■ Required work ■
Whenever a line in the data holds the string "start", copy that line.

■ Extracted data entries ■

BEGIN

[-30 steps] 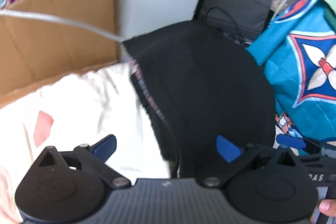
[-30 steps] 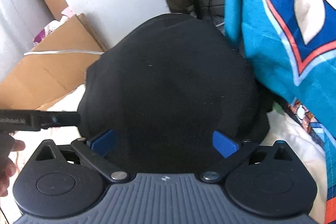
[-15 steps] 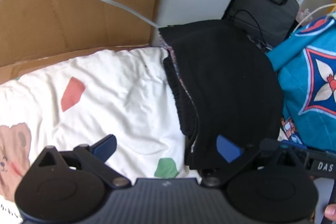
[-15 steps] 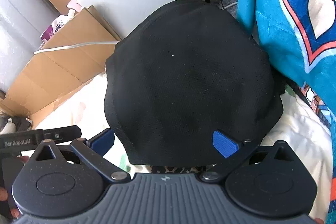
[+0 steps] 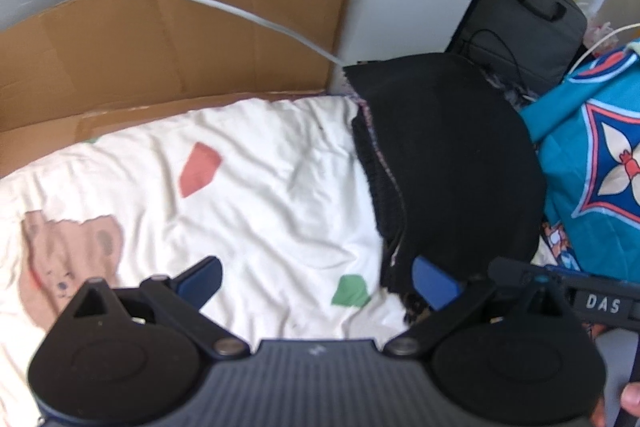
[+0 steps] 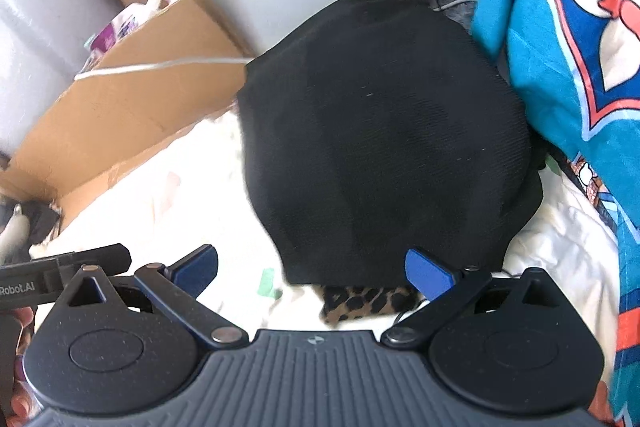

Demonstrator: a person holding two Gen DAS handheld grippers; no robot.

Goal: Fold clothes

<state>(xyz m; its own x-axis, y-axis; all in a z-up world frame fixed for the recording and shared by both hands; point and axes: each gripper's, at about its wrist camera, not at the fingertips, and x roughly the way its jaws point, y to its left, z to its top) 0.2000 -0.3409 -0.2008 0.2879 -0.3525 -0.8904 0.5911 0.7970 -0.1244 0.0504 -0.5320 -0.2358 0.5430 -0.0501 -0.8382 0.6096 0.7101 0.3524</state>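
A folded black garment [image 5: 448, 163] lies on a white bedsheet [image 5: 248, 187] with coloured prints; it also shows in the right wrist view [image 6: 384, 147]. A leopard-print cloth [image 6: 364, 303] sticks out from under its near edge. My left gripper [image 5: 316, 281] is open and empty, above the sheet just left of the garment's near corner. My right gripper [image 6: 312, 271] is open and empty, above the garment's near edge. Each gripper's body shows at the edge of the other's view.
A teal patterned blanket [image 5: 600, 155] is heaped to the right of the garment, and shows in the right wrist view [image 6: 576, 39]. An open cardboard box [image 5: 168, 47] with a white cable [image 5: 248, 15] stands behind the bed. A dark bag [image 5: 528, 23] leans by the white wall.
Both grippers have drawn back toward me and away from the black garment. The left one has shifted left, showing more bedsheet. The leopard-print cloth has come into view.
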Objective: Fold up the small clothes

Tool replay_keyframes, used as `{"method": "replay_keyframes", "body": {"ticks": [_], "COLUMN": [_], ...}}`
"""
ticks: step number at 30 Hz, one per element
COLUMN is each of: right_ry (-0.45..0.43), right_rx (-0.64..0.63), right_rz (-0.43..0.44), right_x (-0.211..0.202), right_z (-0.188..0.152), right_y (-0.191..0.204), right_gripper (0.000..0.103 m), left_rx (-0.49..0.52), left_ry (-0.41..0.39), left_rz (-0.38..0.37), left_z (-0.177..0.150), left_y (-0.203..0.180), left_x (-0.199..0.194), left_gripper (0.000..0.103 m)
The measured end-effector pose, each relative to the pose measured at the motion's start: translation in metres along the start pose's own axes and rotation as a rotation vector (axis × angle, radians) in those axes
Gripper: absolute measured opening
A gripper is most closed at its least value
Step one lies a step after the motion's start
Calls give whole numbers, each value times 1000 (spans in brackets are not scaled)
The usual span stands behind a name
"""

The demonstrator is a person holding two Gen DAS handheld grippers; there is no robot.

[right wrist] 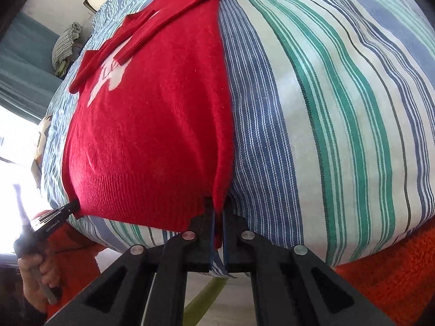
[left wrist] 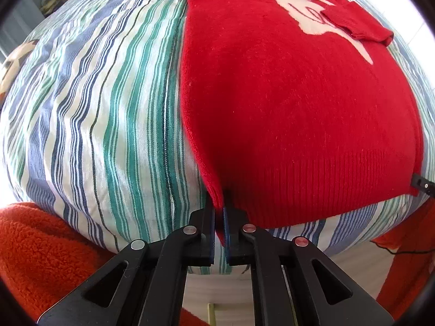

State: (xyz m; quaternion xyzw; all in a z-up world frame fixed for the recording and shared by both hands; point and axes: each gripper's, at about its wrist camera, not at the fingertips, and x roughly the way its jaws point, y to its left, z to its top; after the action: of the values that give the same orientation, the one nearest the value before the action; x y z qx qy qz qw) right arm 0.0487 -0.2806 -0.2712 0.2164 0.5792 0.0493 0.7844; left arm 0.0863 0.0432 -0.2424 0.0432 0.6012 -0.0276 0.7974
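A small red sweater (left wrist: 285, 103) lies spread flat on a bed covered with a striped sheet (left wrist: 103, 114) in blue, green and white. Its ribbed hem faces the near edge of the bed, and both sleeves are folded in across the chest, partly covering a white figure (left wrist: 323, 24) knitted into the front.

The left gripper (left wrist: 219, 212) has its two fingers drawn almost together on the sweater's near left hem corner, with a thin pinch of red knit running down between the blue pads. The right gripper (right wrist: 218, 214) does the same at the near right hem corner, its fingers nearly closed with a strip of red fabric caught between them. From the right wrist view the left gripper's tip shows at the far hem corner, held by the person's left hand (right wrist: 32, 279); from the left wrist view only a sliver of the right gripper (left wrist: 422, 186) peeks in at the edge.

The person wears a fuzzy orange garment (left wrist: 40, 244). A greyish bundle (right wrist: 66, 46), perhaps a knitted bag, sits beyond the bed near a teal wall, too distorted to make out well.
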Motion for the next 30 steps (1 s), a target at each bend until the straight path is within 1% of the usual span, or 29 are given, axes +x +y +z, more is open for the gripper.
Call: {"method": "replay_keyframes", "body": {"ticks": [1,2,3,4,5,6,7,8,9,10,12,13,14,15,16,17,18,19,20,22,23,24,26,27,28,29,30], "right_ry": [2,12,34,57,75,90,104,113,112,94,15,-28,-66,-102,-133,-163,-187,-193,-188,-162,-140,-114,-76,-52,-50,-70,-99], "right_rx": [11,31,60,83,105,120,128,126,109,67,-92,-182,-271,-370,-460,-552,-644,-720,-785,-900,-925,-926,-880,-814,-715,-624,-560], "right_rz": [8,25,48,60,64,54,28,-8,-49,-105,-221,-253,-270,-275,-268,-257,-248,-240,-230,-233,-253,-277,-305,-278,-225,-182,-162], "right_x": [-2,-4,-8,-12,-17,-22,-27,-35,-44,-57,-85,-96,-103,-108,-107,-100,-89,-74,-55,-9,15,38,73,83,83,73,60], "right_z": [-1,-2,-2,-4,-6,-8,-9,-9,-7,-1,21,35,49,64,77,89,99,107,115,128,135,143,155,164,174,182,189], "right_y": [-1,-3,-6,-12,-16,-20,-23,-26,-27,-24,-2,15,34,58,80,103,124,143,161,190,200,206,205,198,186,173,162], "right_gripper": [3,6,12,23,29,40,43,43,43,43,43,45,48,59,73,79,83,83,83,82,81,81,73,58,37,24,6], "left_rx": [11,23,31,33,28,17,3,-22,-55,-89,-156,-186,-214,-243,-271,-296,-315,-332,-352,-390,-401,-405,-403,-407,-412,-418,-423], "left_ry": [1,5,13,25,45,69,91,106,105,83,-10,-64,-116,-170,-223,-269,-298,-298,-274,-231,-222,-213,-210,-214,-220,-227,-231], "left_rz": [15,39,75,112,143,152,144,127,113,97,65,60,66,76,88,105,129,153,156,103,87,90,96,92,85,73,64], "left_z": [-1,-2,-7,-10,-12,-15,-19,-22,-25,-29,-31,-29,-27,-24,-20,-18,-16,-12,-13,-9,-11,-13,-12,-9,-9,-14,-19], "left_y": [-3,-6,-6,-11,-10,-8,-2,3,8,16,29,36,43,49,54,59,64,75,79,84,86,86,82,82,83,87,91], "left_x": [0,-2,-5,-8,-8,-9,-11,-14,-20,-30,-55,-66,-74,-81,-85,-84,-81,-74,-67,-52,-47,-49,-51,-53,-53,-55,-59], "left_gripper": [8,17,37,53,82,88,87,82,80,80,81,81,85,88,88,88,88,88,88,87,87,87,87,87,87,87,87]}}
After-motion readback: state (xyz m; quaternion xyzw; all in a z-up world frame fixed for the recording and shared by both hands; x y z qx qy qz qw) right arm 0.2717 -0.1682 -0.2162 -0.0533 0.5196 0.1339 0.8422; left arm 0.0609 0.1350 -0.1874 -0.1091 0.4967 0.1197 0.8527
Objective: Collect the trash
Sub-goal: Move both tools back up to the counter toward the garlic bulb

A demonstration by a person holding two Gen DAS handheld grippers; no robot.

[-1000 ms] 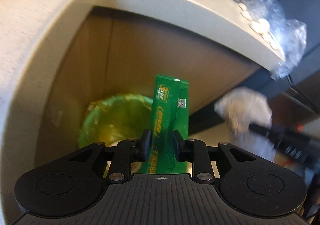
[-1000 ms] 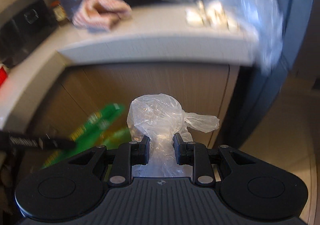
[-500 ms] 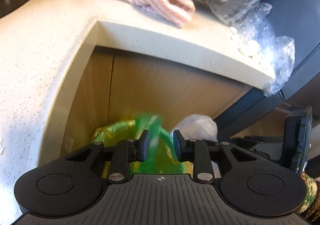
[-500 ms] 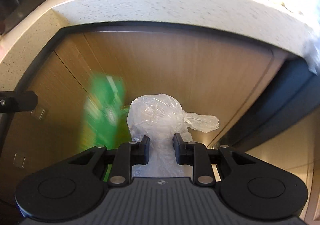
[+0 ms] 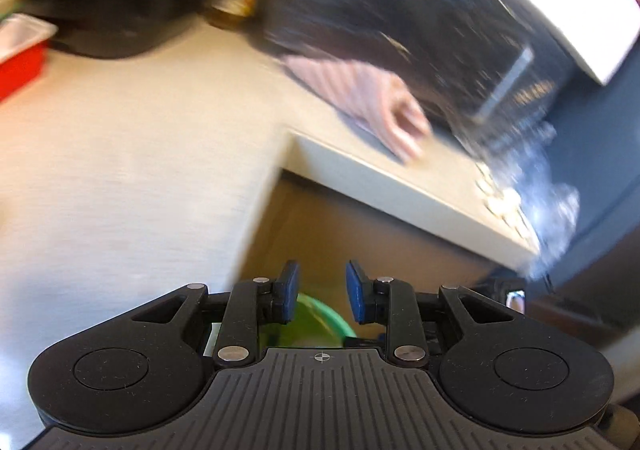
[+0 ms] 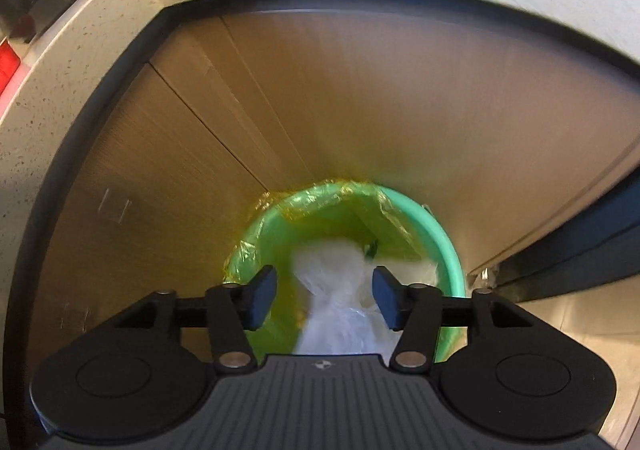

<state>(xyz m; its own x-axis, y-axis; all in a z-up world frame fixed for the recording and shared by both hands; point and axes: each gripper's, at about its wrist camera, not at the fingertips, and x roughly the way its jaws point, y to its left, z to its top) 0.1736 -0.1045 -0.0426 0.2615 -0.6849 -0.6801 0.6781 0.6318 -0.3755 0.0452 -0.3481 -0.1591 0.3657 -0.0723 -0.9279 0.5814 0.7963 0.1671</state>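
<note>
Trash here is a crumpled clear plastic bag (image 6: 340, 298), and it sits right over the mouth of the green bin (image 6: 434, 234), between the right gripper (image 6: 324, 298) fingers (image 6: 262, 300) but not pinched by them. Those fingers have just been opening and now stand wide apart, with a visible gap on both sides of the bag, so nothing is gripped on that side. The bag looks smeared with motion blur, so I can't tell if it's touching the liner or still in the air. The bin has a yellow-green plastic liner (image 6: 352, 196) folded over its rim and stands on the floor, tucked against the wooden cabinet fronts (image 6: 360, 98) under the speckled pale surface (image 6: 80, 50). The right gripper points steeply down at it. The left gripper (image 5: 322, 292) is a different story: its fingers (image 5: 358, 292) are partly open with nothing between them, just a sliver of the green bin (image 5: 320, 316) showing low down behind them. That view is really blurry. It looks across the pale surface (image 5: 132, 154), where a pink striped cloth (image 5: 360, 98) lies near the corner edge. A clear bag with some pale lumps in it (image 5: 516, 194) hangs at the far right edge of the surface, and there's something dark and shiny behind the cloth that I can't make out. A jar (image 5: 234, 2) stands at the back next to a big black object, and a red container (image 5: 20, 68) sits at the far left.
</note>
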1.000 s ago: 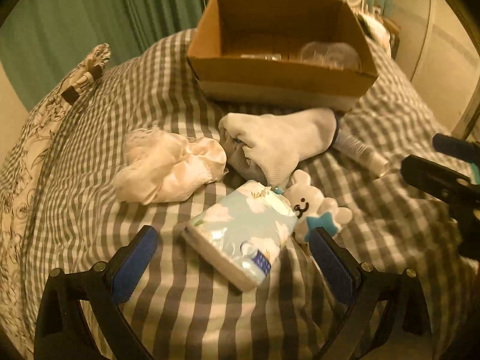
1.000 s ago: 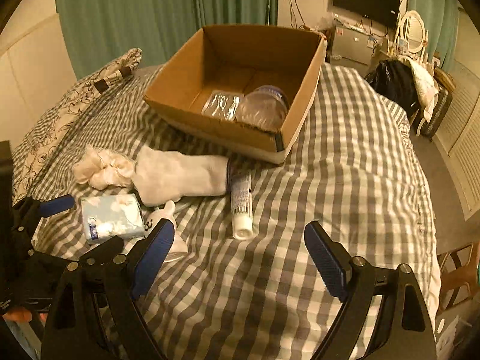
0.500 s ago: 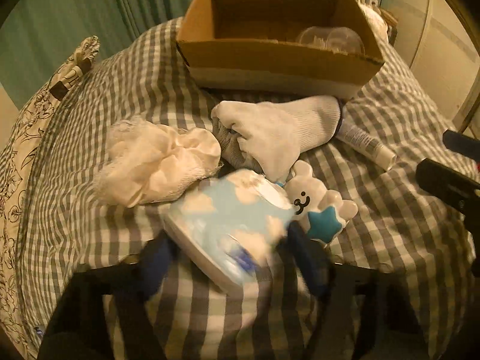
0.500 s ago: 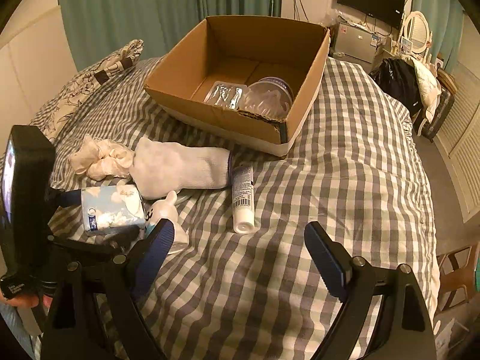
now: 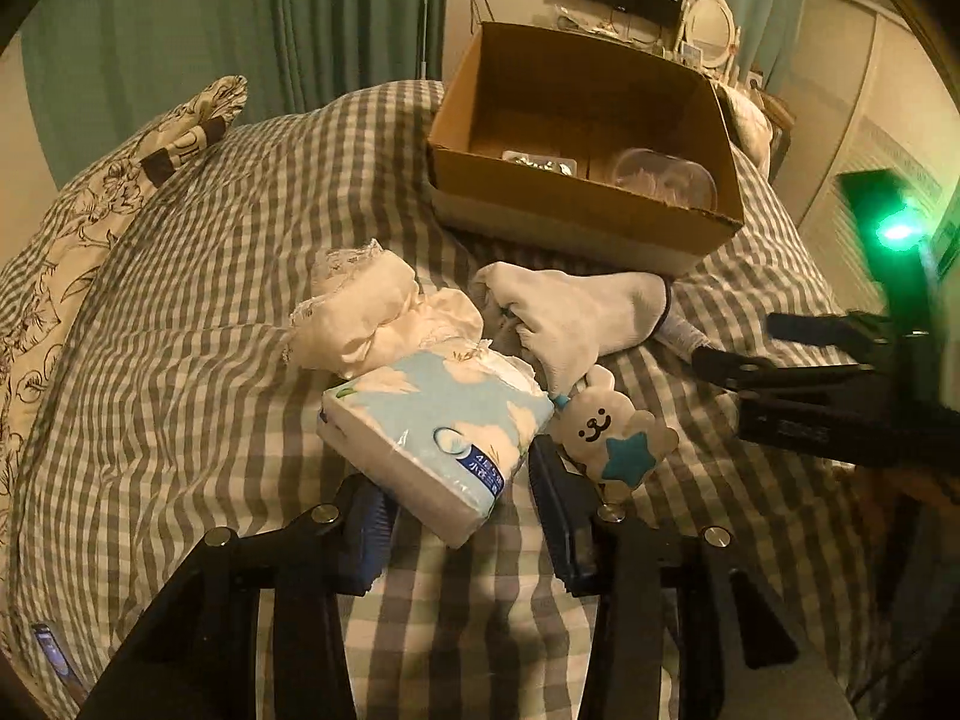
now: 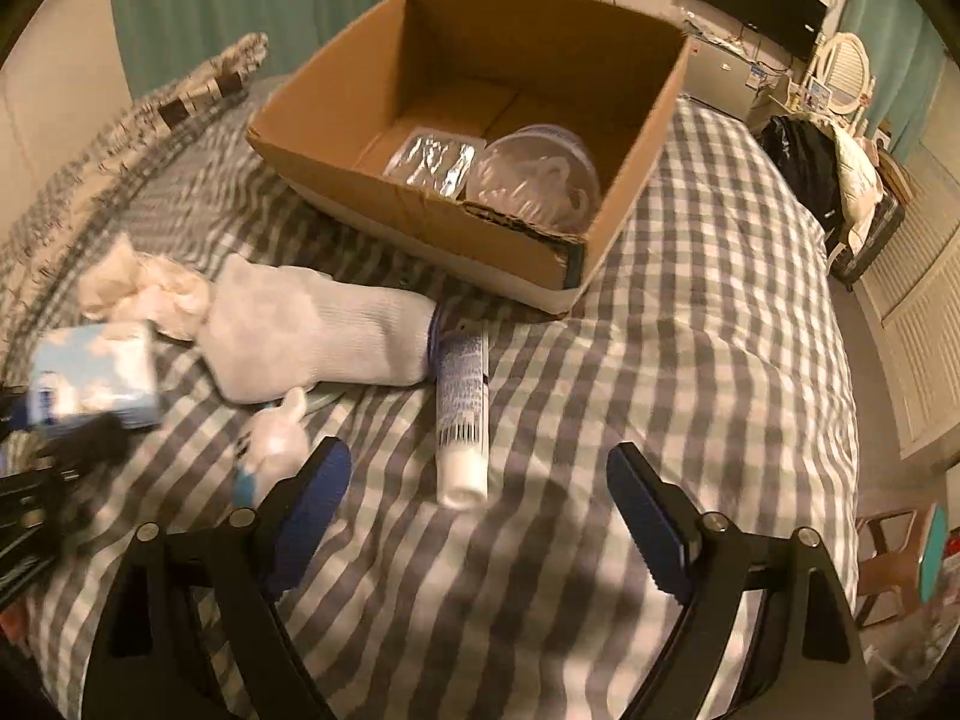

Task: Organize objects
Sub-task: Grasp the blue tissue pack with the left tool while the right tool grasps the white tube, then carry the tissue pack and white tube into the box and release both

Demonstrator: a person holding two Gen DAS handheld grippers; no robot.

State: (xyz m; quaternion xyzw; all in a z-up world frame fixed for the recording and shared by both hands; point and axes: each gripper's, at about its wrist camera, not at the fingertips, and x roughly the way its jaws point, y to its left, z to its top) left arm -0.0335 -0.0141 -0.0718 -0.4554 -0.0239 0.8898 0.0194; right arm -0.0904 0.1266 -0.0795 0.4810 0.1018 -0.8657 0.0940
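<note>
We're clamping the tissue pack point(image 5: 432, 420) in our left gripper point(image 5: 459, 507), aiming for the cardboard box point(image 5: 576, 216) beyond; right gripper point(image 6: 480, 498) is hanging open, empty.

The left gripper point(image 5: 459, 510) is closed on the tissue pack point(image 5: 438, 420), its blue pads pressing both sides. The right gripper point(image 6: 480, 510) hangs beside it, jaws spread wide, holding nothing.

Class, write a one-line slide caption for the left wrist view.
Left gripper grips a tissue pack on the checked bed, box beyond.
</note>
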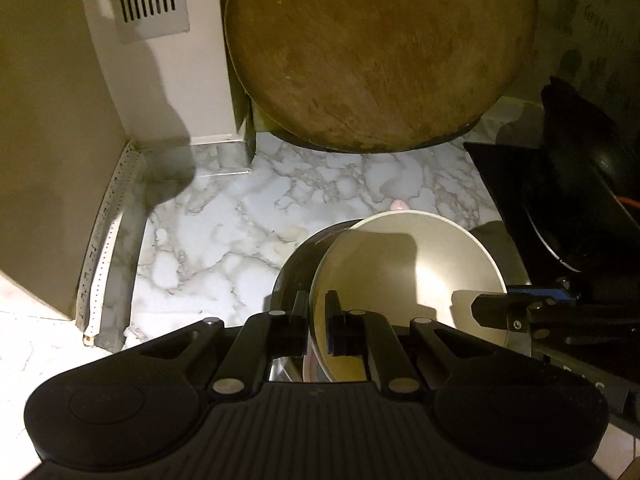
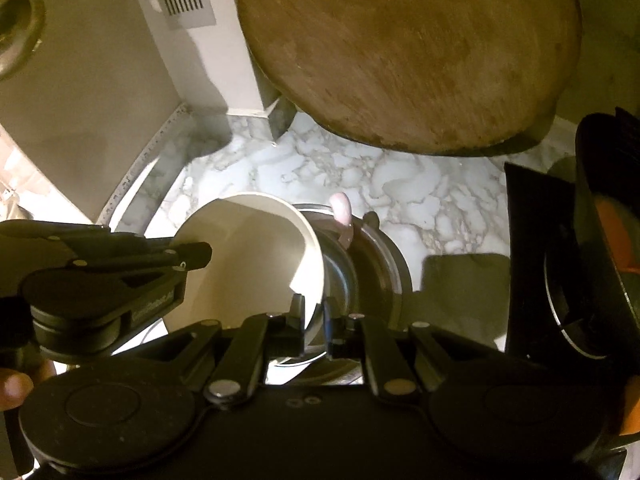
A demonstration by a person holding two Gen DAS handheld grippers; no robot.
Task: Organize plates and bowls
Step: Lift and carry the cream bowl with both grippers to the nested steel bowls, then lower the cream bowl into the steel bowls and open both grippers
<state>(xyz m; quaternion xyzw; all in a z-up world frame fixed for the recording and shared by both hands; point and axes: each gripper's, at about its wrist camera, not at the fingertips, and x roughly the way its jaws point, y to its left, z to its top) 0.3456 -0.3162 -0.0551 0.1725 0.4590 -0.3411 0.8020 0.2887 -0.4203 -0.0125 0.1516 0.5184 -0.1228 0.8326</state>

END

■ Task solution ■
The measured end-effector pose, each relative to the pose measured at the motion's start: translation in metres along the start pose's own axes and rotation as a rotation vector (axis × angle, radians) in those axes
Step one lies a step after the motion's start

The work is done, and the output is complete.